### INSTRUCTIONS FOR THE TASK
The full listing, copied exactly, is the required output.

*** Block opens ***

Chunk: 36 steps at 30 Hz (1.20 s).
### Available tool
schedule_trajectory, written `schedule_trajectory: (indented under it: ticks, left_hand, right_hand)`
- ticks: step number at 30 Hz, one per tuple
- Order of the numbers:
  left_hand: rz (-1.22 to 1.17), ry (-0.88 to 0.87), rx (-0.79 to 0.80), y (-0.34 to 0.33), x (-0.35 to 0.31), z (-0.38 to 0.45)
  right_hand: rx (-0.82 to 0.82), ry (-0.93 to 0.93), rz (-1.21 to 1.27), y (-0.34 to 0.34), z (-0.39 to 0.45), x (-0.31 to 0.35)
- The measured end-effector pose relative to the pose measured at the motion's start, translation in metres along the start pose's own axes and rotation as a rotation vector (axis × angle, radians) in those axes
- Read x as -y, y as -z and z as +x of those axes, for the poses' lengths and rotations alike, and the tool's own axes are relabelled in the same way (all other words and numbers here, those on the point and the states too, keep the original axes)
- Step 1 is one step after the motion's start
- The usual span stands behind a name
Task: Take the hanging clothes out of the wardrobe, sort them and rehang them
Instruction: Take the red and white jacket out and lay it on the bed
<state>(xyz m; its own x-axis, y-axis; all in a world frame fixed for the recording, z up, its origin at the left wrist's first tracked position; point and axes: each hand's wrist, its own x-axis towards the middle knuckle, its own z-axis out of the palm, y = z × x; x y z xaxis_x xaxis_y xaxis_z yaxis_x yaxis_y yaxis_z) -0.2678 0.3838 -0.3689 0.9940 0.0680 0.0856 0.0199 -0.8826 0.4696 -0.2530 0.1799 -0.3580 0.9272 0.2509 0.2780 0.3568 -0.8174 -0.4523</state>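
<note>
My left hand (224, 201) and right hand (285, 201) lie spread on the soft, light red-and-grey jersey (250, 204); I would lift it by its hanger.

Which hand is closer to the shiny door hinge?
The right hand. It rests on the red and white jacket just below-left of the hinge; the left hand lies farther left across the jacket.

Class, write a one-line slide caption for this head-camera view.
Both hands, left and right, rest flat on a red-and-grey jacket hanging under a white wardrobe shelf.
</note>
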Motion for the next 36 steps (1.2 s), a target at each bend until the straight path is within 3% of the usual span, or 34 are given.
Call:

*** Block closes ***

### SOLUTION TO THIS PROBLEM
Chunk: 36 steps at 30 Hz (1.20 s).
### Available tool
schedule_trajectory, written `schedule_trajectory: (indented under it: ticks, left_hand, right_hand)`
- ticks: step number at 30 Hz, one per tuple
- Order of the numbers:
  left_hand: rz (-1.22 to 1.17), ry (-0.88 to 0.87), rx (-0.79 to 0.80), y (-0.34 to 0.33), x (-0.35 to 0.31), z (-0.38 to 0.45)
  right_hand: rx (-0.82 to 0.82), ry (-0.93 to 0.93), rz (-1.21 to 1.27), y (-0.34 to 0.34), z (-0.39 to 0.45), x (-0.31 to 0.35)
- The measured end-effector pose relative to the pose measured at the motion's start, translation in metres along the start pose's own axes and rotation as a rotation vector (axis × angle, radians) in those axes
- Read x as -y, y as -z and z as +x of those axes, for the poses' lengths and rotations alike, and the tool's own axes are relabelled in the same way (all other words and numbers here, those on the point and the states too, keep the original axes)
- Step 1 is one step after the motion's start
- The usual span stands behind a name
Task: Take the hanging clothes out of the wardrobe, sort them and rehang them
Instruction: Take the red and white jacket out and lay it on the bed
<state>(xyz m; its own x-axis, y-axis; all in a world frame fixed for the recording, z up, its origin at the left wrist's first tracked position; point and axes: each hand's wrist, its own x-axis towards the middle knuckle, its own z-axis out of the palm, y = z × x; x y z xaxis_x xaxis_y xaxis_z yaxis_x yaxis_y yaxis_z) -0.2678 0.3838 -0.3689 0.9940 0.0680 0.0856 0.0199 -0.8826 0.4696 -0.2530 0.1799 -0.3580 0.9272 0.2509 0.2780 0.3568 -0.8174 -0.4523</state>
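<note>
My left hand (224, 201) and right hand (285, 201) lie spread on the soft, light red-and-grey jersey (250, 204); I would lift it by its hanger.

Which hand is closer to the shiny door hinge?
The right hand. It rests on the red and white jacket just below-left of the hinge; the left hand lies farther left across the jacket.

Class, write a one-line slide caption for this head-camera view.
Both hands, left and right, rest flat on a red-and-grey jacket hanging under a white wardrobe shelf.
</note>
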Motion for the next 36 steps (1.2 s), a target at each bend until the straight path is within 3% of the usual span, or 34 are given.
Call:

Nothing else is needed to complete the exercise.